March 14, 2024
Stuart Weitzman School of Design
102 Meyerson Hall
210 South 34th Street
Philadelphia, PA 19104
Assistant Professor Vanessa Grossman was one of the speakers at a seminar entitled “Brazil: Powered by Design,” organized jointly by the Consulate General of Brazil in New York and New York University's Center for Latin American and Caribbean Studies, under the direction of Professor Maria Cecilia Loschiavo dos Santos of the University of São Paulo. This one-day seminar, held on March 11, 2024 at New York University's King Juan Carlos I of Spain Center, sought to explore Brazil's unique design heritage by focusing on key themes such as sustainability, spirituality, and Afro-Brazilian heritage. The seminar will result in a forthcoming publication of the same name.
Grossman's contribution, “Design as Ontology: The Constructed Geographies of Paulo Mendes da Rocha,” addressed the seminar's theme by recalling the approach proposed for the exhibition she co-curated with distinguished New York University faculty member Jean-Louis Cohen. Titled “Constructed Geographies: Paulo Mendes da Rocha,” the exhibition is currently on view at the Casa da Arquitectura in Porto, Portugal, and has been extended until September 2024.
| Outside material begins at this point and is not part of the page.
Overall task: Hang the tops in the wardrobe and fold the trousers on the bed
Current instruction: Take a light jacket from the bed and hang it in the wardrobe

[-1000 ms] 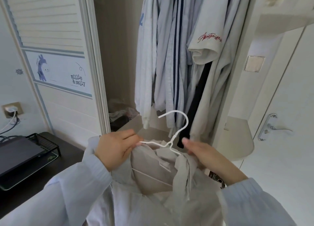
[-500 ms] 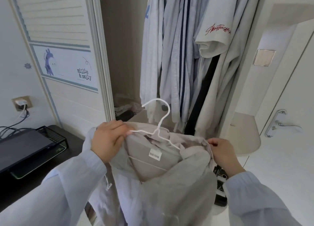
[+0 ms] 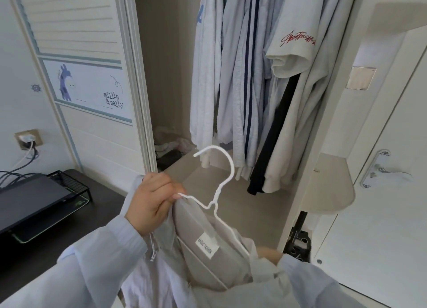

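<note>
A pale beige-grey cloth top [image 3: 208, 257] with a white sewn-in neck label [image 3: 206, 244] is draped over a thin white wire hanger [image 3: 218, 193], held up in front of the open wardrobe [image 3: 166, 76] and not yet on a rail. The hanger's hook curves upward and to the left, above the wardrobe's beige inner floor. The left hand [image 3: 152, 206] grips the hanger's left shoulder end together with the fabric there, its fingers [image 3: 172, 189] curled round both. The right hand [image 3: 269, 254] is low and mostly hidden behind the garment and a light blue sleeve [image 3: 307, 282]; it sits at the hanger's right shoulder, but whether its fingers are pinching the cloth I cannot tell.

Inside the wardrobe hang several light blue and white garments [image 3: 233, 76], one with dark navy stripes, and a cream T-shirt with red script lettering [image 3: 298, 46], with a black piece hanging beneath it. The white sliding wardrobe door [image 3: 80, 53] to the left carries a cartoon giraffe panel. Further left, a dark worktop [image 3: 101, 199] bears a black laptop on a wire stand [image 3: 34, 201]. A white room door with a silver lever handle [image 3: 381, 169] stands to the right.
</note>
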A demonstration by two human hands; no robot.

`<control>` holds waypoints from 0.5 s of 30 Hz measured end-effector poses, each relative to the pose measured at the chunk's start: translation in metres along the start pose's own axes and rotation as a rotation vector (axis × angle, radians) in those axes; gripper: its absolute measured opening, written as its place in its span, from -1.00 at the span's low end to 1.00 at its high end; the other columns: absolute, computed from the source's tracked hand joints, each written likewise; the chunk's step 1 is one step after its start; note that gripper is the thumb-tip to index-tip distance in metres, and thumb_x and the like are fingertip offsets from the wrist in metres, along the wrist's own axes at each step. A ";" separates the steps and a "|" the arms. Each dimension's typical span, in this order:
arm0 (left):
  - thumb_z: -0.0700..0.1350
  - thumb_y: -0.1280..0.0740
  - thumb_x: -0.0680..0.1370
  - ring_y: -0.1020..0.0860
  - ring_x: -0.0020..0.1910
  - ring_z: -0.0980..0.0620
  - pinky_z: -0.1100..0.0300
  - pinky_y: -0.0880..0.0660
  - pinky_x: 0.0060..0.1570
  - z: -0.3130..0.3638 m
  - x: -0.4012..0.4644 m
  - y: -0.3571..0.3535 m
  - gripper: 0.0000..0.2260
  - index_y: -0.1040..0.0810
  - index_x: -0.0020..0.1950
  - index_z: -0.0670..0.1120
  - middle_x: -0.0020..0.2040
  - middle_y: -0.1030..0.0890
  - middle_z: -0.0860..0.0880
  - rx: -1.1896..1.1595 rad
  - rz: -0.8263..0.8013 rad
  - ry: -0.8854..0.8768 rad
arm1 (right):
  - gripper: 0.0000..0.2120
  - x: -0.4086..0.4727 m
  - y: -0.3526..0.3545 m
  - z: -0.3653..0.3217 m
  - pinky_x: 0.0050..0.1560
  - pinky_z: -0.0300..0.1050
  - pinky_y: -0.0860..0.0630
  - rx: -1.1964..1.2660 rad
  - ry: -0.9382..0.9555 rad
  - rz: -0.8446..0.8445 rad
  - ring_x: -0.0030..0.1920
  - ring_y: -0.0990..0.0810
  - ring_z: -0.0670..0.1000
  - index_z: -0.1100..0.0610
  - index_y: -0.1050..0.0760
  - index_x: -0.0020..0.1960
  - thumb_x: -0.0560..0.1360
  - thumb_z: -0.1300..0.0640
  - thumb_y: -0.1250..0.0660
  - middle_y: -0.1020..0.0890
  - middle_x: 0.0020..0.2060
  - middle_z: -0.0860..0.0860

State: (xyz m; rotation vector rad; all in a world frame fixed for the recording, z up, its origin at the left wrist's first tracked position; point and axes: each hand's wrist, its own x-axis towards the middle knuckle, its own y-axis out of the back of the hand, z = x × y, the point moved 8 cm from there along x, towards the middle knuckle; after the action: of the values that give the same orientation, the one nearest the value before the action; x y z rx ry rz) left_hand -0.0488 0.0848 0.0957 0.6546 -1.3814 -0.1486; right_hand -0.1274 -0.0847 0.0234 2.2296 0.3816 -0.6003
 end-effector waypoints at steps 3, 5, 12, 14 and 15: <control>-0.03 -0.04 0.64 -0.48 -0.23 0.04 0.06 -0.35 -0.19 0.001 -0.003 -0.003 -0.77 -0.47 -0.06 0.03 -0.23 -0.56 0.00 -0.006 -0.023 0.013 | -0.61 0.010 0.001 -0.009 0.26 -0.19 -0.28 0.012 0.062 0.046 0.37 -0.34 0.17 0.38 -0.15 0.43 0.63 0.28 -0.02 -0.36 0.36 0.24; -0.03 -0.04 0.64 -0.48 -0.22 0.04 0.08 -0.35 -0.18 -0.002 -0.004 -0.001 -0.77 -0.47 -0.06 0.03 -0.18 -0.51 0.07 -0.004 -0.020 0.030 | -0.79 0.034 0.007 -0.007 0.14 -0.06 -0.45 0.026 0.137 0.101 0.05 -0.55 0.07 0.22 -0.52 0.14 0.58 0.20 -0.20 -0.60 -0.01 0.11; -0.05 -0.03 0.65 -0.41 -0.24 0.04 0.13 -0.32 -0.20 -0.016 -0.012 -0.007 -0.75 -0.46 -0.08 -0.04 -0.21 -0.47 0.03 0.034 -0.075 0.025 | -0.90 0.055 0.094 0.005 -0.20 -0.16 -0.35 -0.473 0.117 0.688 -0.16 -0.51 0.05 0.02 -0.45 -0.05 0.47 0.02 -0.27 -0.59 -0.12 0.01; -0.09 -0.05 0.63 -0.43 -0.23 0.03 0.05 -0.35 -0.20 -0.021 -0.015 -0.011 -0.78 -0.46 -0.08 -0.04 -0.24 -0.54 -0.04 0.057 -0.103 0.031 | -0.91 0.056 0.090 -0.001 -0.18 -0.20 -0.39 -0.278 0.193 0.390 -0.15 -0.53 -0.02 -0.04 -0.49 -0.17 0.40 0.02 -0.39 -0.59 -0.18 -0.07; -0.10 -0.06 0.62 -0.45 -0.22 0.02 0.04 -0.36 -0.19 -0.022 -0.016 -0.012 -0.79 -0.47 -0.07 -0.04 -0.24 -0.56 -0.04 0.062 -0.116 0.024 | -0.89 0.050 0.086 -0.005 -0.16 -0.23 -0.42 -0.184 0.231 0.253 -0.15 -0.55 -0.05 -0.07 -0.50 -0.21 0.37 0.05 -0.43 -0.60 -0.21 -0.10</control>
State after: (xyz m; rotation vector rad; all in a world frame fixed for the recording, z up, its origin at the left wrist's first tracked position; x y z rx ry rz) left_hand -0.0286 0.0902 0.0751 0.7864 -1.3299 -0.1906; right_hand -0.0451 -0.1332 0.0525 2.1297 0.2526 -0.1669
Both the exhibition and the forthcoming exhibition catalogue, which is a scholarly edited volume, grew out of the hypothesis formulated in Mendes da Rocha's design for the Brazilian Pavilion at Expo ‘70 in Osaka, in which an expansive concrete structure floats above a tortured ground. Echoing this ephemeral but timely object, his work is understood as inscribed in a dynamic space determined by the horizontal expansion of the earth, with which buildings and design at all scales, from small residences to the largest public facilities, engage in conversation. Rooted in the original reading of modernity proposed by the architect and designers of São Paulo, this strategy allowed Mendes da Rocha to effortlessly resist postmodernism and formulate an early perception of the risks of planetary environmental destruction and the position of the Americas within it.
Grossman’s paper assesses how, for Brazilian architects like Paulo Mendes da Rocha, design was an ontology that channeled the capacity to create the world into ways of being and doing. This interpretation takes its cue from Colombian anthropologist Arturo Escobar, who postulates an ontological approach to design from a Latin American perspective in his 2018 book Designs for the Pluriverse, as follows: “Design is ontological in the sense that all objects, tools, and even services that are designed bring about certain ways of being, knowing, and doing.”